We have data on the real income—that is, income adjusted for inflation—of American families from 1947 to 2005. During the first half of that fifty-eight-year stretch, from 1947 to 1976, [the argument for deregulation was not well received] But the economy...delivered dramatic improvements in the standard of living of most Americans: median real income more than doubled. By contrast, the period since 1976...free-market policies became much more widespread. Yet gains in living standards have been far less robust than they were during the previous period: median real income was only about 23 percent higher in 2005 than in 1976.
Starting from a narrow perspective, why is the writer not using real GDP per capita, the standard measure of economic growth? Family income is distorted, over this period in particular, by changes in family structure and size. If a household shrinks from 4 to 2, family income falls in half, but that is a misleading indicator of economic performance.
It turns out that real GDP per capita grew at about the same rate over the period. Using 1946, 1976, and 2005 as endpoints, the average annual growth rate was 1.021 in the first half and 1.020 in the second half.
And what about the choice of endpoints? Why is the author going all the way back to 1947? At that time, the economy was still under wartime controls to some extent, so some of the rapid subsequent growth was arguably due to deregulation. Why not wait until the effects of removing wartime controls had worn off, and start in, say, 1955? Perhaps because from 1955 to 1976, average annual economic growth was only 1.014 percent, while it rose to 1.020 percent thereafter. CORRECTION: it's 1.02 in both periods. (messed up the spreadsheet the first time). So that particular choice of endpoint is not an issue.

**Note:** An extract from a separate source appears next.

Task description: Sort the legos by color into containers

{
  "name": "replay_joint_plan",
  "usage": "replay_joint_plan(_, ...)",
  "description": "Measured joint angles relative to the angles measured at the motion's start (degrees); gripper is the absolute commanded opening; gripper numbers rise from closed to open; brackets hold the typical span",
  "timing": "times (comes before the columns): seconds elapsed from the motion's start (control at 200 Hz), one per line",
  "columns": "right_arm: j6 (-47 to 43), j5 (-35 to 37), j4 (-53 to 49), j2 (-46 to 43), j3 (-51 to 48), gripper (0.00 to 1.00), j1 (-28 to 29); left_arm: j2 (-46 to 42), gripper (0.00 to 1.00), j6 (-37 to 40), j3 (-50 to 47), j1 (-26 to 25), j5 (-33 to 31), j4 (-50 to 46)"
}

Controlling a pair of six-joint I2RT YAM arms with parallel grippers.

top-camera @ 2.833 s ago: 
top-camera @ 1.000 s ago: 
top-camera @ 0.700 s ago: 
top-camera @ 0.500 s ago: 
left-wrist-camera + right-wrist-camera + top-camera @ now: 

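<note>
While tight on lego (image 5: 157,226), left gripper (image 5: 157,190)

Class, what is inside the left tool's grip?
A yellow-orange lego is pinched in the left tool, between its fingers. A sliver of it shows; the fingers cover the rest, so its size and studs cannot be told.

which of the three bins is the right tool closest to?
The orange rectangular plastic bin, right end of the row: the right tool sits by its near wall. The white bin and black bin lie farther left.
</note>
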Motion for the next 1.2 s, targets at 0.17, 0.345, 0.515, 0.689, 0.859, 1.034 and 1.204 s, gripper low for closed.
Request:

In the larger scheme of things, no economist would evaluate whether deregulation is good for economic growth by looking at this sort of data over time periods like this. Too many arbitrary choices need to be made. Too many other variables (oil shocks, for example) can affect the results.
But suppose that in the economist's mind there is a clear dividing line between being a professional economist and a public intellectual. Suppose that he believes that a public intellectual naturally has lower standards of honesty. In that case, the economist--er, public intellectual--might attempt such an exercise.